Superstore Sales Report
Table of Contents
- Project brief
- Objective
- Questions to Answer
- Data source
- Tools
- Dashboard design charts
- Development
- Data Cleaning
- Data processing
- Findings
- Recommendations
Project brief
Analyzed Superstore Sales Report with over £2.3M in sales data using an interactive dashboard.
Objective
To identify top-performing product lines, customer segments, and shipping methods in order to maximize profit growth and streamline sales strategy.
Questions to answer
-
What factors contributed to the YoY profit growth?
-
How does this quarter’s sales compare to the same period last year?
-
Which products or categories are dragging overall profitability down?
-
Why is Technology performing better than Office Supplies and Furniture?
-
What marketing efforts were done specifically for the Technology category?
-
Can we increase profit margins in Office Supplies or Furniture?
-
What made Phones the best-performing sub-category?
-
Are low-performing sub-categories worth keeping, or should they be removed or improved?
-
How do profit margins compare across the different sub-categories?
-
What strategies helped the Consumer segment outperform others?
-
How can we improve engagement with Corporate and Home Office segments?
-
Why do most customers choose Standard Class shipping over faster options?
-
Is there a cost-benefit to promoting Same Day or First Class shipping?
-
Do certain shipping methods result in higher customer satisfaction or repeat purchases?
-
Based on current trends, what will next quarter’s top-selling sub-category likely be?
Tools
Tools | Purpose |
---|---|
Excel | Cleaning, Transformation, Processing and Visualization |
Data
Here are the Data columns used in achieving project goal
- KPIs
- Product segment
- Product category
- Product sub-category
- Shipping method
- Region
- City
- Delivery duration
- Monthly
- Year
Dashboard design
Here is a list of appropriate chart visuals used in answering key questions.
- Score cards
- Column chart
- Donut chart
- Area chart
- Progress Bar chart
- Column chart
- Line chart
- Filter panel
Development
Here’s a step by step guide on how the data was approached
- Get data from source
- Load to Excel
- Clean and transform with Excel
- Visualizations using Excel customized charts
- Generate Insights
- Give recommendations
Data Cleaning
The goal is to clean the dataset to ensure data integrity, accuracies and standardization.

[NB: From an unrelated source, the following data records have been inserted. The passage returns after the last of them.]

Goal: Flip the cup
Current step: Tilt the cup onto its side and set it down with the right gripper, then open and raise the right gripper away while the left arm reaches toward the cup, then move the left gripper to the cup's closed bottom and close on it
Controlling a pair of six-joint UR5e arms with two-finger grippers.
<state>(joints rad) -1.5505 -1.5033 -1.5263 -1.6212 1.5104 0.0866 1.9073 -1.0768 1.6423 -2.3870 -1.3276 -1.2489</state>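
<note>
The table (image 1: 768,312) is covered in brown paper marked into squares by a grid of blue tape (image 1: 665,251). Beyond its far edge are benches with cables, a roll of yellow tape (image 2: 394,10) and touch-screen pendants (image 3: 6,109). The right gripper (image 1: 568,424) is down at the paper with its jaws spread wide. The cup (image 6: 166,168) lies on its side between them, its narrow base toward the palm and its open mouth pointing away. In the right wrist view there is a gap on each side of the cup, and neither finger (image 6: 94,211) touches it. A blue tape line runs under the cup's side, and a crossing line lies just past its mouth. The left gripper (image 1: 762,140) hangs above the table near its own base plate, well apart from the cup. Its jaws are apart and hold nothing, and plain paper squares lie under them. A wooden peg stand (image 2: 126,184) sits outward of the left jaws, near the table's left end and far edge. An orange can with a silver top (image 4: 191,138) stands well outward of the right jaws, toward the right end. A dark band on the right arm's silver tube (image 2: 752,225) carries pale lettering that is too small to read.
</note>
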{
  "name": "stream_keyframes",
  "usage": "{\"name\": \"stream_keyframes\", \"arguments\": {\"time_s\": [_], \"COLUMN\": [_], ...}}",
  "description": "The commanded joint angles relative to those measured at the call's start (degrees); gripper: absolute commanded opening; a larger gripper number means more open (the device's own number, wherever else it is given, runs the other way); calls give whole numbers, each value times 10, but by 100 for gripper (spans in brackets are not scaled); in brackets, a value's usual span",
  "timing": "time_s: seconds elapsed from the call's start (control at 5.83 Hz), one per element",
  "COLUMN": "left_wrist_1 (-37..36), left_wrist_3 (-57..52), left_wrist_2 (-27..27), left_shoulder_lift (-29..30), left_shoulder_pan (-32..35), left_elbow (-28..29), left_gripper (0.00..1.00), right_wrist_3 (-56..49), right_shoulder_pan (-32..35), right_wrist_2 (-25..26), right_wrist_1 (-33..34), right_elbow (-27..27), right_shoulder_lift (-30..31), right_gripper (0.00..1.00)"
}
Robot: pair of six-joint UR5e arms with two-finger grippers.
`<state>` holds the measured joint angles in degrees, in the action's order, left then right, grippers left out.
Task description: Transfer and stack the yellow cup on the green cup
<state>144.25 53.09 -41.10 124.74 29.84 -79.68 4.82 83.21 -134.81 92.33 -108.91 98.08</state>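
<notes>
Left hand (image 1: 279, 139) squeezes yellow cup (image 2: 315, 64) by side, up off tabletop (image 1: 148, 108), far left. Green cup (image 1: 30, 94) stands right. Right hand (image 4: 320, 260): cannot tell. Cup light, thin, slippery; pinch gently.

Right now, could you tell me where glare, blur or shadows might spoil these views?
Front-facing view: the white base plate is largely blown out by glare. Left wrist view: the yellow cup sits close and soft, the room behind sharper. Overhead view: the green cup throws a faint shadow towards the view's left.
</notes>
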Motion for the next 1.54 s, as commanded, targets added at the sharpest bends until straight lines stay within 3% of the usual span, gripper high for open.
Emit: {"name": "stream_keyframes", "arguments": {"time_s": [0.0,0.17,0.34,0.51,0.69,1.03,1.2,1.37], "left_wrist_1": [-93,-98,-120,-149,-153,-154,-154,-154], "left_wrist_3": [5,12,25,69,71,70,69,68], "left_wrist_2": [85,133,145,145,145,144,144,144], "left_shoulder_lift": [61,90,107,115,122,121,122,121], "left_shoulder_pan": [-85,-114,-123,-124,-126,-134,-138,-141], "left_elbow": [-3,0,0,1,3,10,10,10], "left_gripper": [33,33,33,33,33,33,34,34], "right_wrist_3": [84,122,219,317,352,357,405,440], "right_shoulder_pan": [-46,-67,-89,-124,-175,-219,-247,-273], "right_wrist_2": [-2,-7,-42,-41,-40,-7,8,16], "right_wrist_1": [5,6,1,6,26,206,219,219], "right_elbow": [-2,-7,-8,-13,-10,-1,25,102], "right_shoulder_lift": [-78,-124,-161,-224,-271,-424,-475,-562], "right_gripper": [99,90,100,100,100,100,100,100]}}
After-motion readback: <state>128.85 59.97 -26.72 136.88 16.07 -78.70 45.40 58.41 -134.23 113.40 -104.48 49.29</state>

- Only relevant columns will be retained.
- All data types should be appropriate for the contents of each column.
- No column contains null values, indicating complete data for all records.
Processing
Findings
-
Total Quantity Sold 67.9k units.
-
Total Sales of £2.30M
-
Total Profit of £286.4k
-
Year-over-Year (YoY) profit increased by 14.2% – a positive trend.
-
Technology had the highest sales of £836.1k
-
Office Supplies and Furniture followed with £710k and £742k respectively.
-
Phones led with £330k in sales.
-
Followed by Chairs £328.4k, Copiers £203.4k, and Accessories (£167.4k).
-
Consumers brought in the highest sales £1.16M, more than Corporate and Home Office.
-
Standard Class accounts for 60% of orders.
-
Same Day and First Class make up smaller shares 15.4% and 19.5%
Recommendations
-
Focus more on Technology and Phone products – promote them in marketing and sales strategies.
-
Increase inventory for high-selling sub-categories like Phones and Chairs.
-
Since Consumers drive most sales, create exclusive offers or loyalty programs for them.
-
Since most orders are Standard Class, explore faster, low-cost shipping options to attract more Same Day or First Class users.
-
Investigate why categories like Home Office are low in sales – is it pricing, demand, or product mix?
-
Suggest accessories or furniture items when customers buy technology items like phones.